--- REQUIREMENT ---
Beneath this task are records; print exactly the stretch of them from the line with "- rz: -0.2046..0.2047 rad" through the line with "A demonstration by", both ends included.
-.-.-
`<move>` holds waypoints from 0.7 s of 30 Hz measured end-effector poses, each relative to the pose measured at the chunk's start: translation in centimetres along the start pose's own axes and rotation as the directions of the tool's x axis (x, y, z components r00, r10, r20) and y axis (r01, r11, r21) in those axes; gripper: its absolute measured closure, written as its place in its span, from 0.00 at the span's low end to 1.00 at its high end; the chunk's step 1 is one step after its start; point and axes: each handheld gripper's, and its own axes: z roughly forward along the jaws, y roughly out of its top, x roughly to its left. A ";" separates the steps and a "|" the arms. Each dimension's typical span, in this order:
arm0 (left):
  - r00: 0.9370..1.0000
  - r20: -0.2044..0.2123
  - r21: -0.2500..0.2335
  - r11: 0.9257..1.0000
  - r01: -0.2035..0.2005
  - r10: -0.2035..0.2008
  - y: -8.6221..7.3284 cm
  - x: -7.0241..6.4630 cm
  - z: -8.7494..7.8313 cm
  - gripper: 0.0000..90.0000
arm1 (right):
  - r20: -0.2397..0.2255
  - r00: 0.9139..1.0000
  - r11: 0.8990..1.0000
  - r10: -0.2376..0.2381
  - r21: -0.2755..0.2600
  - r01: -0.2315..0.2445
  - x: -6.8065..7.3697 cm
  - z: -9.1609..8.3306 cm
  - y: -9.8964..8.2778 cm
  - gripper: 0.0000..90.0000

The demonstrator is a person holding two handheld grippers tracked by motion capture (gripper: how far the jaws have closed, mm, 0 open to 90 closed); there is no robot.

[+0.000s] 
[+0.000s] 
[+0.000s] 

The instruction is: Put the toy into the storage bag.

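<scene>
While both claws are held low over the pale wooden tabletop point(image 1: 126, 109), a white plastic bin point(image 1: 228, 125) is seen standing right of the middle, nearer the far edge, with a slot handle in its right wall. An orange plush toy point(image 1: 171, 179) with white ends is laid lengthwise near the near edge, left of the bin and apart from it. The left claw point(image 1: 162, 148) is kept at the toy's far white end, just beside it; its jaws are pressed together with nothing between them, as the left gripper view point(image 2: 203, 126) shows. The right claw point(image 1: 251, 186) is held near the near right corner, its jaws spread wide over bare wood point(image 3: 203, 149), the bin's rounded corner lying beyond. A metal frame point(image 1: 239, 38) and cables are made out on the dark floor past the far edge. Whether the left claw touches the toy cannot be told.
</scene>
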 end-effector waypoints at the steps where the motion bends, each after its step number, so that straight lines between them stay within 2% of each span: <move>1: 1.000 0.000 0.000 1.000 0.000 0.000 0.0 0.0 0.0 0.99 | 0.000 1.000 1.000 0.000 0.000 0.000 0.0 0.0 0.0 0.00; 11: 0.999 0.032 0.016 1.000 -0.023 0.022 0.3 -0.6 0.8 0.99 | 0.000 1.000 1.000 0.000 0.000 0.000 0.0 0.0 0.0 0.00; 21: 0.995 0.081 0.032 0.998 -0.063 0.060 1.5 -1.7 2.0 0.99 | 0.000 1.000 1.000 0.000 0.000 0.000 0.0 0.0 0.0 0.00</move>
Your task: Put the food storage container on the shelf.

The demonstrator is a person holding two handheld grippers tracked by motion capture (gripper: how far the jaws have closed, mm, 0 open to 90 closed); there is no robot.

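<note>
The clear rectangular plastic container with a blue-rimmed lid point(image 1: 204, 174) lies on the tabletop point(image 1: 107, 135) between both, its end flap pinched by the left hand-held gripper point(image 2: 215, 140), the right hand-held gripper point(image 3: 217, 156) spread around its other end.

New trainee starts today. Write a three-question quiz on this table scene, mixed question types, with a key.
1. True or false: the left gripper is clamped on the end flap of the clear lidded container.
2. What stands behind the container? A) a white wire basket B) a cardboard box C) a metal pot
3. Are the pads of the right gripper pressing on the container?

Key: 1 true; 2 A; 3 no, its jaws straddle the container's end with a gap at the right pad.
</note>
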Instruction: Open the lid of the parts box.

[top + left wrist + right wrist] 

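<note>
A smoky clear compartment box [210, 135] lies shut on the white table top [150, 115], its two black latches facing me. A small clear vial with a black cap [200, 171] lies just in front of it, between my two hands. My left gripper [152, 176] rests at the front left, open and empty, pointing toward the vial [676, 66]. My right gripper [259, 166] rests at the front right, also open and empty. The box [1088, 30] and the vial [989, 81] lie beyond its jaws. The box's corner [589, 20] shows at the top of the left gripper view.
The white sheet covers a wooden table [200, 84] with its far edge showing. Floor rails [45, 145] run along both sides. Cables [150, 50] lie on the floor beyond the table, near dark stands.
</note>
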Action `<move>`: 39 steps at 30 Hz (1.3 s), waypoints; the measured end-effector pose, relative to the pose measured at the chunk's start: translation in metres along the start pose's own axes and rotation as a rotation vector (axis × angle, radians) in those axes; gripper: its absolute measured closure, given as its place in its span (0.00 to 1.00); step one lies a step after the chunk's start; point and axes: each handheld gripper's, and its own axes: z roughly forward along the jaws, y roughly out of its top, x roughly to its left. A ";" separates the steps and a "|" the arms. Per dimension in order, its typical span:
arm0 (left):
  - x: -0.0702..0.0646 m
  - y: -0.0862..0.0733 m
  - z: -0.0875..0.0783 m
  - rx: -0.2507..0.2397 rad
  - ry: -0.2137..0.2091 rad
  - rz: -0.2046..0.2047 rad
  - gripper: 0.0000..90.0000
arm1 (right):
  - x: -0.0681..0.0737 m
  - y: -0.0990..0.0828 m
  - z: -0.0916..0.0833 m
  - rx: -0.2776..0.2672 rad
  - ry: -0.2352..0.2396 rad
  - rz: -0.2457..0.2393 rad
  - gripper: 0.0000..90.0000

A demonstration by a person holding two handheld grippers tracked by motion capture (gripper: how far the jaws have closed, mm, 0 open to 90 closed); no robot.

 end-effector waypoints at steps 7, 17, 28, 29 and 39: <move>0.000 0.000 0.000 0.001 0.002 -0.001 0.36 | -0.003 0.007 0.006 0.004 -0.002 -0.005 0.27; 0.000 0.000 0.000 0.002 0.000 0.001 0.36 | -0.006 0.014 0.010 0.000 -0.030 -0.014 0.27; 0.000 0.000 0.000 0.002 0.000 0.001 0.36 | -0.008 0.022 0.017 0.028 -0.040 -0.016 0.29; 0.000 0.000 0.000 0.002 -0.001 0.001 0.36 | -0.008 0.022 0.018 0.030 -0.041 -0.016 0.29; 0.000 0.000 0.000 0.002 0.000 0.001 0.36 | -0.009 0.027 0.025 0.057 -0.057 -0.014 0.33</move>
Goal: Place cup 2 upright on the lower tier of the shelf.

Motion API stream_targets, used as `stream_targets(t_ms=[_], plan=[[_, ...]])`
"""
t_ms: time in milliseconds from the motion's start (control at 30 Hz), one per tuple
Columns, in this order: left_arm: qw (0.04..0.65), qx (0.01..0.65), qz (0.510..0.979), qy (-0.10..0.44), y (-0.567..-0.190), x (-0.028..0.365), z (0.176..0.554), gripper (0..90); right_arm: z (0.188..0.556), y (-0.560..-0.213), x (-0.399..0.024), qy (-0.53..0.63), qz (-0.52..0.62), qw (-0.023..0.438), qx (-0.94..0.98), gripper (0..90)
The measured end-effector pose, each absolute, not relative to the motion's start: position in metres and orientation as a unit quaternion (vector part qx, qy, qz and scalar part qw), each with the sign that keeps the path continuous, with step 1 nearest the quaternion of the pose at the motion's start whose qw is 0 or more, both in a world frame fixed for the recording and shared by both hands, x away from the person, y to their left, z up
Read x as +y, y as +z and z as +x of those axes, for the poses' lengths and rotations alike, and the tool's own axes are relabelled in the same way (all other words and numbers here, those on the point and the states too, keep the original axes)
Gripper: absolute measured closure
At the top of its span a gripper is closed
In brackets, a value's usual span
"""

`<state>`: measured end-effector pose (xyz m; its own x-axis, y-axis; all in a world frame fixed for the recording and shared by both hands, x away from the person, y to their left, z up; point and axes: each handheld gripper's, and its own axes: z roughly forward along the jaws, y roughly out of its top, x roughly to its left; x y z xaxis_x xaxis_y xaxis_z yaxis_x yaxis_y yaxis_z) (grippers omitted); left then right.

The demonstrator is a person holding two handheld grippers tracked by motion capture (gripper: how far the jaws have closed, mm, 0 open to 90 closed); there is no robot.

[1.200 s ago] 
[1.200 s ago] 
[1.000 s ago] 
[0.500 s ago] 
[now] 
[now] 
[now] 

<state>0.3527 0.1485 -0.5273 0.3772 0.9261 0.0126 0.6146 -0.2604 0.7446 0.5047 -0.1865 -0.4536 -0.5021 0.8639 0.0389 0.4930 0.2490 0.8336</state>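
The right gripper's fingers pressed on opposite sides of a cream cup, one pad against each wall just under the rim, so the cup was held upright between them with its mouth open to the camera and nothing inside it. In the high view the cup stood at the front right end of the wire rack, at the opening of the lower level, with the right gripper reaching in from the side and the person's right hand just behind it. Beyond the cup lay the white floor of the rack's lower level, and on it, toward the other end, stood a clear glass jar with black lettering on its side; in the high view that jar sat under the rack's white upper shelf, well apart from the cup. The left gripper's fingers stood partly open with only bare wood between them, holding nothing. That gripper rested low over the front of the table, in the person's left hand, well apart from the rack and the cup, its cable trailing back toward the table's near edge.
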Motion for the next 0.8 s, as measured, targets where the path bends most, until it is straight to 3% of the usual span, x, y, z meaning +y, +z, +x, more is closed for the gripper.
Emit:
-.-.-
--- RESPONSE TO THE TASK ---
  - rz: -0.2046..0.2047 rad
  - gripper: 0.0000..90.0000
arm1 (right):
  - x: -0.0681..0.0737 m
  - y: -0.0990..0.0828 m
  - z: -0.0916..0.0833 m
  - rx: -0.2776..0.2672 rad
  - ry: -0.2352..0.2396 rad
  - rz: -0.2457..0.2393 rad
  - gripper: 0.0000..90.0000

A demonstration by a person holding two handheld grippers tracked by motion capture (gripper: how far the jaws have closed, mm, 0 open to 90 closed); no robot.

No additional output is expected for this exercise.